■ Required action ■
Restate word for word the lines in the listing below, starting at the line containing "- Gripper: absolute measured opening" and ending at the line containing "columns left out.", both included; leave out the rest.

■ Provided data ■
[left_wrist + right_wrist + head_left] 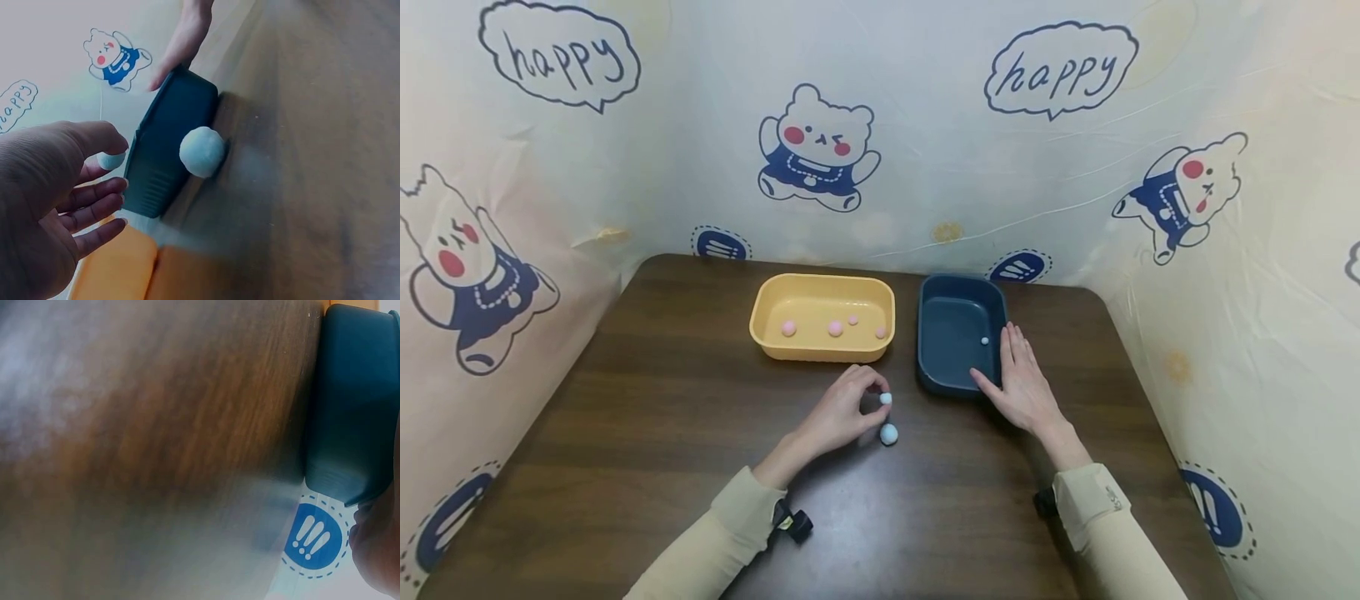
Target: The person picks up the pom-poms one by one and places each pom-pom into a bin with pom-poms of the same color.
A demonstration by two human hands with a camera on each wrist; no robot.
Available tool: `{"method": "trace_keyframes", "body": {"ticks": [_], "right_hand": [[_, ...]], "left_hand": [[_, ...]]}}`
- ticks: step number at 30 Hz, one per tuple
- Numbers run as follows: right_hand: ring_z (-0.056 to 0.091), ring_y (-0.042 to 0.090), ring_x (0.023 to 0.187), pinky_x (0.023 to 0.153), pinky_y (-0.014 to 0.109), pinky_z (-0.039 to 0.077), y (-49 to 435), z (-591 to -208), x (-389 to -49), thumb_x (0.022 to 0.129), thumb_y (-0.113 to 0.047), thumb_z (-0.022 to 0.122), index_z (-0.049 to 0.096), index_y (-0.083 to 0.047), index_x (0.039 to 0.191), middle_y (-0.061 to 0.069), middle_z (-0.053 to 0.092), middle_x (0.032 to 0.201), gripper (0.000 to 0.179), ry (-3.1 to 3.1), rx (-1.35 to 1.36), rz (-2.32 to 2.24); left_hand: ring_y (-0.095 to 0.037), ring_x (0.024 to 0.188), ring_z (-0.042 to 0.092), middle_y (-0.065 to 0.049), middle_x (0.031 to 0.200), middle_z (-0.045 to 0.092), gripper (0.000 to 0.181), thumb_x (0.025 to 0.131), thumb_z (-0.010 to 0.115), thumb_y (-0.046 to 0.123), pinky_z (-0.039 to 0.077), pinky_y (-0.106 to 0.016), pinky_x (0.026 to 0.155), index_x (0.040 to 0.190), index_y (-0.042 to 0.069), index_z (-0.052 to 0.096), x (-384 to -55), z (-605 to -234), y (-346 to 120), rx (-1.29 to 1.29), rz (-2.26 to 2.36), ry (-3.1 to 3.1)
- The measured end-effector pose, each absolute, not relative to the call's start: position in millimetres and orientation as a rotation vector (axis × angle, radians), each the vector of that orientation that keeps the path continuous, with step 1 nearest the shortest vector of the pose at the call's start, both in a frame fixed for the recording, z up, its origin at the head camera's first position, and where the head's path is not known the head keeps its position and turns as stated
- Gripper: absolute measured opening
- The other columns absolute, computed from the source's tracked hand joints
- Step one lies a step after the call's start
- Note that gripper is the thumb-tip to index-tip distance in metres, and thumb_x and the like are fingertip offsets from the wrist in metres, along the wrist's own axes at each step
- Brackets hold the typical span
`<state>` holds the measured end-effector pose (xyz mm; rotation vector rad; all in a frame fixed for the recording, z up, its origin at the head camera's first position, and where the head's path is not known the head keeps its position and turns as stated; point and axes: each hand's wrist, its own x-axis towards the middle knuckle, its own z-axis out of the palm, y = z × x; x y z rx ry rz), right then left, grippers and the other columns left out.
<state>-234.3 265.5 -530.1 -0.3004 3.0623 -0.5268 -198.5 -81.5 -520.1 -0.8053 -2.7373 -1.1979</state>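
My left hand [850, 408] pinches a small light-blue ball [886, 399] between thumb and index finger, above the table. A larger light-blue ball [889, 434] lies on the table just in front of that hand; in the left wrist view this larger ball [202, 152] shows a matte surface. My right hand [1024, 387] rests against the right side of a dark blue tub [951, 382], fingers straight and thumb spread over its near rim. Inside the tub is one tiny light-blue ball [985, 341]. Only a blurred part of the right hand [378, 540] shows in the right wrist view.
A yellow tub [820, 353] holding several pink balls [835, 328] stands left of the blue tub, a narrow gap between them. Both are near the far edge of the brown wooden table [647, 417]. A printed cloth [925, 167] hangs behind and at the sides.
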Motion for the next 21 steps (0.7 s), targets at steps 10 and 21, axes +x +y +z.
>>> {"method": "trace_keyframes", "body": {"ticks": [10, 21], "right_hand": [[0.005, 0.042, 0.174, 0.142, 0.06, 0.012, 265.7, -530.6, -234.2, 0.107, -0.069, 0.05, 0.001, 0.002, 0.175, 0.023, 0.001, 0.186, 0.109, 3.067, -0.298, -0.529], [0.005, 0.042, 0.174, 0.142, 0.06, 0.012, 266.5, -530.8, -233.8, 0.107, -0.069, 0.05, 0.001, 0.002, 0.175, 0.023, 0.0, 0.186, 0.11, 3.073, -0.298, -0.525]], "left_hand": [[-0.02, 0.108, 0.066, -0.003, 0.109, 0.073, 0.019, 0.095, 0.086, 0.014, 0.061, -0.039, 0.097, 0.108, 0.01, 0.072, -212.7, -508.4, -64.1, -0.848, -1.185, -2.702], [-0.024, 0.105, 0.065, -0.006, 0.106, 0.074, 0.018, 0.096, 0.084, 0.012, 0.059, -0.041, 0.098, 0.107, 0.007, 0.071, -232.3, -494.2, -52.0, -0.907, -1.215, -2.624]]}}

■ Written reply ■
- Gripper: absolute measured opening
- The other columns absolute, computed from the source's tracked hand joints
- Step one lies a step after the call's start
- Note that gripper is the thumb-tip to index-tip distance in metres, and thumb_x and the like are fingertip offsets from the wrist in metres, along the wrist's own axes at each step
- Brackets hold the typical span
`<state>` holds the measured end-effector pose (xyz mm; rotation vector rad; all in a frame fixed for the recording, z up, its origin at the head camera's first position, and where the head's path is not known the head keeps its position and turns as stated; point and axes: each hand's wrist, its own x-axis towards the middle knuckle, its own z-axis out of the palm, y = z × x; x y z rx ry rz), right then left, grippers and the other columns left out.

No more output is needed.